Un blog dédié à des notes et articles variés sur les héritages patrimoniaux du val d'Ondaine (autour de FIRMINY), sans exclure le reste de la région de Saint-Etienne ni éventuellement
l'Yssingelais.
Rappelons-nous : avant 1995, l'Ondaine au joli nom était en réalité un égout à ciel ouvert, drainant toutes les eaux
usées -industrielles et domestiques - de la vallée. A ceux qui ont connu ce temps pas si lointain, la rivière laisse le souvenir d'odeurs nauséabondes et de teintes noirâtres largement
dûes aux apports de poussières de charbon des anciens sites miniers. Qui aurait eu envie de se promener sur des berges aussi répulsives ?
Dès 1968 et 1969, une première urgence parut être de créer une station d'épuration destinée à protéger la Loire, et
plus précisément le lac de Grangent, de cette intense pollution. L'agence de bassin Loire-Bretagne le réclamait au nom de tous les riverains du fleuve jusqu'à Saint Nazaire. Ce fut donc un
projet intercommunal, soutenu au niveau national par l'agence de bassin et à travers elle par l'Etat.
Ce n'est qu'en 1973 que les travaux débutèrent au Pertuiset. La station entra en service en 1976.
Mais cela ne changeait rien aux détestables qualités de l'Ondaine.
En 1993-94, fut enfin réalisé le projet d'un collecteur des eaux usées, envisagé dès 1969 : de l'ouvrage pour
pelleteuses et terrassiers qui installèrent un véritable égout tout au long de la vallée de l'Ondaine, et lui raccordèrent les systèmes d'assainissement des différentes villes. L'ensemble fut
opérationnel dès 1995.
La rivière pouvait redevenir propre. Restait à voir au bout de combien de temps on y verrait des poissons, et parmi eux les truites.
En effet, on ne tarda pas à signaler leur existence, non seulement vers l'aval, mais dès la traversée du Chambon-Feugerolles.
De 1997 à 2000, de nouveaux travaux mirent la station d'épuration aux normes de dépollution qui imposaient l'élimination des nitrates et des phosphates, principaux facteurs
locaux de l'eutrophisation des eaux du lac de Grangent (substances qui ont continué à arriver de la Haute-Loire encore insuffisamment pourvue de systèmes analogues).

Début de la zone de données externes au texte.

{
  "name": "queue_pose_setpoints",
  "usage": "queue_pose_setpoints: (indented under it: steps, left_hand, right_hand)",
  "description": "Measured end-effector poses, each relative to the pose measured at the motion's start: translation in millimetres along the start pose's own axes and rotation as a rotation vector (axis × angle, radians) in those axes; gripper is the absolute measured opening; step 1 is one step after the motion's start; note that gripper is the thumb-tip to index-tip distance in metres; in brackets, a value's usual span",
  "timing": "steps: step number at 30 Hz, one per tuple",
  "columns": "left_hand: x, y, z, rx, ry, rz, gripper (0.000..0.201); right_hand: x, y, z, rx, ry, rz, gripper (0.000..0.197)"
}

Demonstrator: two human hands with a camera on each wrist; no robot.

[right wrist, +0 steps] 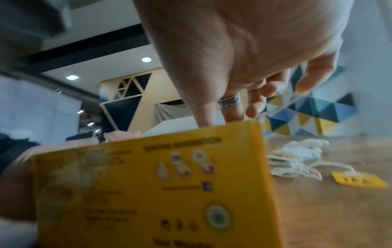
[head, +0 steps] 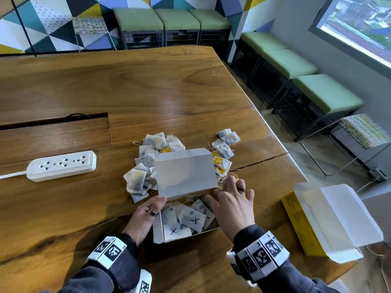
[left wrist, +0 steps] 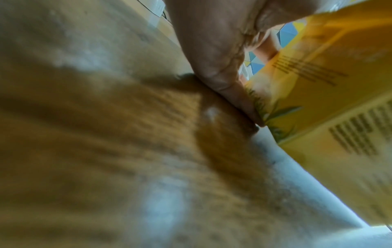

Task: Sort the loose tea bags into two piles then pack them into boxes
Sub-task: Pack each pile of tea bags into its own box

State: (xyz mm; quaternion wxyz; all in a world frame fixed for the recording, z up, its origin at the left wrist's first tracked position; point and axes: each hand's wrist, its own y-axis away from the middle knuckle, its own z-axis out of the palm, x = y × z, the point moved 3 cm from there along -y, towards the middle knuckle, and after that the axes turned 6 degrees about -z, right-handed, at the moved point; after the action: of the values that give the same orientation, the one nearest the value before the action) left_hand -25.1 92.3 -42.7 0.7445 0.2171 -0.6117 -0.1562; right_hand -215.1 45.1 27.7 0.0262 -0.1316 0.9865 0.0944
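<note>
Cardboard box [head: 186, 233] sits on the tabletop [head: 148, 92], part-filled with tea bags [head: 191, 217]; left hand [head: 146, 216] and right hand [head: 231, 208] pinch its raised lid [head: 185, 172] (fingers curled at the hinge corners) — closing now could trap strings or crush bags.

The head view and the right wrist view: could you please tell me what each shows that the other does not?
Only the head view shows the tea bags inside the box, the second box and the power strip. Only the right wrist view shows the box's yellow printed side and ceiling lights. Both show the right hand at the box and loose tea bags on the table.
</note>
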Motion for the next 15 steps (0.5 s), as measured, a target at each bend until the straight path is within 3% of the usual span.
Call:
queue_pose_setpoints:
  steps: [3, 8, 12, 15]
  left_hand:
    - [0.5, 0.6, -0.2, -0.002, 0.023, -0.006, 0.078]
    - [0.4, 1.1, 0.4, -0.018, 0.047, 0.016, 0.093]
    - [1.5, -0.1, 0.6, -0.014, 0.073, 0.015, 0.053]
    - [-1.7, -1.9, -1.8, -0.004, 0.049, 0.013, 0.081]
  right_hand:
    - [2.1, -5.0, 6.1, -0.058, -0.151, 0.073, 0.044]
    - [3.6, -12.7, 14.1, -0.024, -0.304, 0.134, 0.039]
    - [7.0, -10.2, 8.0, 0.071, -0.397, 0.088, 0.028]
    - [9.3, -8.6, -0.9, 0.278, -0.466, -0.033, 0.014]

Restait le problème des eaux rouges.
Il s'agissait, aux abord du puits du Marais, d'une émergence d'eaux fortement ferrugineuses et chargées de manganèse. Un héritage de l'époque des mines
de charbon : comme on avait cessé de pomper les eaux d'exhaure, les cavités souterraines s'étaient remplies et débordaient d'une eau chargée d'éléments dissous en profondeur. Cette source se
déversait directement dans l'Ondaine et contribuait à sa coloration assez sensible dans la traversée du Chambon-Feugerolles. Plus en aval, cette pollution se diluait avec l'apport du Cotatay et du
Valchérie.
En mars 2008 a été inauguré un système de déferrisation de ces eaux, que l'on peut voir fonctionner au pied du versant qui domine le puits
du Marais, au Chambon-Feugerolles. Ce système dépourvu d'intervention chimique est considéré comme parfaitement écologique (on a parlé de déferrisation verte). Les travaux ont été réalisés par les
charbonnages de France et le Bureau des rechercrhes géologiques et minières (BRGM).

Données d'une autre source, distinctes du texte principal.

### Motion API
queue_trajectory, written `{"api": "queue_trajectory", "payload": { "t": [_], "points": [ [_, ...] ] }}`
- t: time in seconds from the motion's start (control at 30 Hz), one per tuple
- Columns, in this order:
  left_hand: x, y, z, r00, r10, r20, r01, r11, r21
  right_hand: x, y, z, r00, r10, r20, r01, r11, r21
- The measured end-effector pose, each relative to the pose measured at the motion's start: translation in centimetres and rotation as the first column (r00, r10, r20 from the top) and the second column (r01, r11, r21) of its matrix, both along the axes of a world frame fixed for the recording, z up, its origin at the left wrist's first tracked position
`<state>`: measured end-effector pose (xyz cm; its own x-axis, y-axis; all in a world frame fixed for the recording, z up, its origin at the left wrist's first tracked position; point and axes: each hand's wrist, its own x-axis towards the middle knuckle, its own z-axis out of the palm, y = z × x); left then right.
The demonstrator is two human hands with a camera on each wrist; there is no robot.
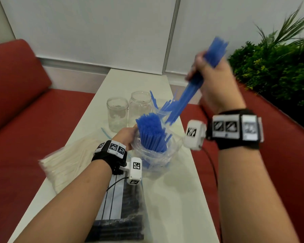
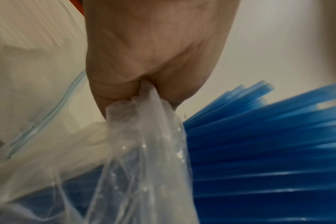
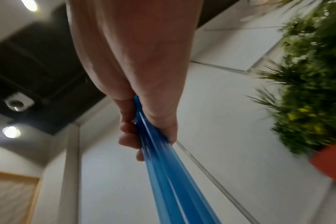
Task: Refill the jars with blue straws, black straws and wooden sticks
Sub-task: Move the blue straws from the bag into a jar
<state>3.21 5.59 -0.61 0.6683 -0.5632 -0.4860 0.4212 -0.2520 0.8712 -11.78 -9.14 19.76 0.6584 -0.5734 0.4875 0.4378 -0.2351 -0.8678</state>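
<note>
Black straws (image 1: 123,216) in a clear bag, lying flat at the near end of the long white table (image 1: 174,199). Red sofa seats (image 1: 25,111) on both sides, green plants (image 1: 279,71) far right. White wooden sticks (image 1: 67,162) in a flat bag by the left edge. Clear plastic bag (image 1: 154,155) standing mid-table, full of blue straws (image 1: 151,132) poking up. Left hand (image 1: 125,137) pinching the bag's rim (image 2: 144,109), fingers tight on the plastic. Right hand (image 1: 211,76) up high, fist closed round a bunch of blue straws (image 1: 188,97), slanting down toward the third jar (image 1: 162,111), already with some blue straws inside. Two empty glass jars (image 1: 117,114) (image 1: 139,107) side by side, left of that one.
</note>
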Motion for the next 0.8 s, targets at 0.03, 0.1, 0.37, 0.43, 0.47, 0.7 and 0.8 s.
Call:
{"api": "queue_trajectory", "payload": {
  "t": [0.03, 0.1, 0.37, 0.43, 0.47, 0.7, 0.8],
  "points": [
    [0.1, -0.2, 0.0, 1.000, -0.004, 0.002, 0.004, 1.000, -0.008, 0.3, -0.8, 2.3, 0.997, 0.003, 0.075, -0.002, 1.000, -0.013],
    [0.2, -0.5, -0.1, 1.000, 0.005, -0.012, -0.005, 0.999, -0.035, 1.4, -2.2, 5.3, 0.978, -0.034, 0.206, 0.043, 0.998, -0.039],
    [0.6, -1.0, -1.3, 0.999, -0.004, -0.034, 0.000, 0.990, -0.138, 11.7, -5.7, -0.9, 0.952, -0.290, 0.101, 0.298, 0.951, -0.080],
    [0.8, -1.2, -1.4, 0.999, -0.023, -0.049, 0.015, 0.987, -0.162, 13.8, -6.7, -4.0, 0.952, -0.306, 0.014, 0.306, 0.949, -0.072],
    [0.9, -1.3, -1.4, 0.997, -0.031, -0.064, 0.019, 0.984, -0.175, 14.8, -7.1, -5.5, 0.949, -0.313, -0.034, 0.311, 0.948, -0.068],
    [1.1, -1.4, -1.4, 0.995, 0.006, -0.096, -0.020, 0.988, -0.151, 16.2, -9.4, -11.9, 0.911, -0.293, -0.291, 0.291, 0.955, -0.049],
    [0.9, -1.6, -1.1, 0.995, 0.012, -0.102, -0.026, 0.991, -0.132, 15.8, -9.9, -11.6, 0.896, -0.394, -0.206, 0.356, 0.913, -0.200]
  ]
}}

Le site, en arrière du puits du Marais.
Cliché R.C.
mars 2009
(vue vers le sud)
L'eau est d'abord oxygénée sur une triple cascade, puis stationne dans un premier bassin de décantation où le fer se dépose.
Suit un passage dans deux bassins de lagunage plantés de roseaux, qui retiennent ce qu'il reste de fer.

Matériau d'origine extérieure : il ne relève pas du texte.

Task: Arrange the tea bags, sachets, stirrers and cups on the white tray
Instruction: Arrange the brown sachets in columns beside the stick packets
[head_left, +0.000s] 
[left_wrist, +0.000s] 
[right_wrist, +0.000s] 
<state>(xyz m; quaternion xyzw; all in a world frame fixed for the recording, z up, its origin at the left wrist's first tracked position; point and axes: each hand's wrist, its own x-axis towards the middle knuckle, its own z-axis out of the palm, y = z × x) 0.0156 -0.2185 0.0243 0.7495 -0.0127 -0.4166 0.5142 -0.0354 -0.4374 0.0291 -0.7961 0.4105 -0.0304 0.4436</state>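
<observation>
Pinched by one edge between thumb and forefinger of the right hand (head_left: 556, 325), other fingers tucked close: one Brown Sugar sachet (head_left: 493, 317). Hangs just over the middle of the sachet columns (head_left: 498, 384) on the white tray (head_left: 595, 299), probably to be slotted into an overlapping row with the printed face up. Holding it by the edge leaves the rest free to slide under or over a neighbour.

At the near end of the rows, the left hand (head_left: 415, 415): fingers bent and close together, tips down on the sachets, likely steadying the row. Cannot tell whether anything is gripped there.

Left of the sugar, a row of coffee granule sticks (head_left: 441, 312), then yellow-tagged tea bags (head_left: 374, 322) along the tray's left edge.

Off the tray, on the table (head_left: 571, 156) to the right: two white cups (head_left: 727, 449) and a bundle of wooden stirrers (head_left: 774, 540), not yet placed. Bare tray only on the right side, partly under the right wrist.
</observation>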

Ainsi en 48 heures, l'épuration est réalisée. L'eau rejetée dans l'Ondaine contient encore un peu de fer, mais 17 fois moins qu'à l'origine.
A l'entrée dans les bassins de lagunage, il reste encore un peu de fer, qui colore à la longue les parois. A la sortie, l'eau restituée à
l'Ondaine est presque claire.
Non loin de là, un pêcheur dans le lit de la rivière aux eaux claires. C'est quelques jours après l'ouverture de la pêche à la truite.
Désormais fréquentables, les berges n'attendent plus que des aménagements paysagers pour retrouver un rôle d'agrément dans l'environnement urbain.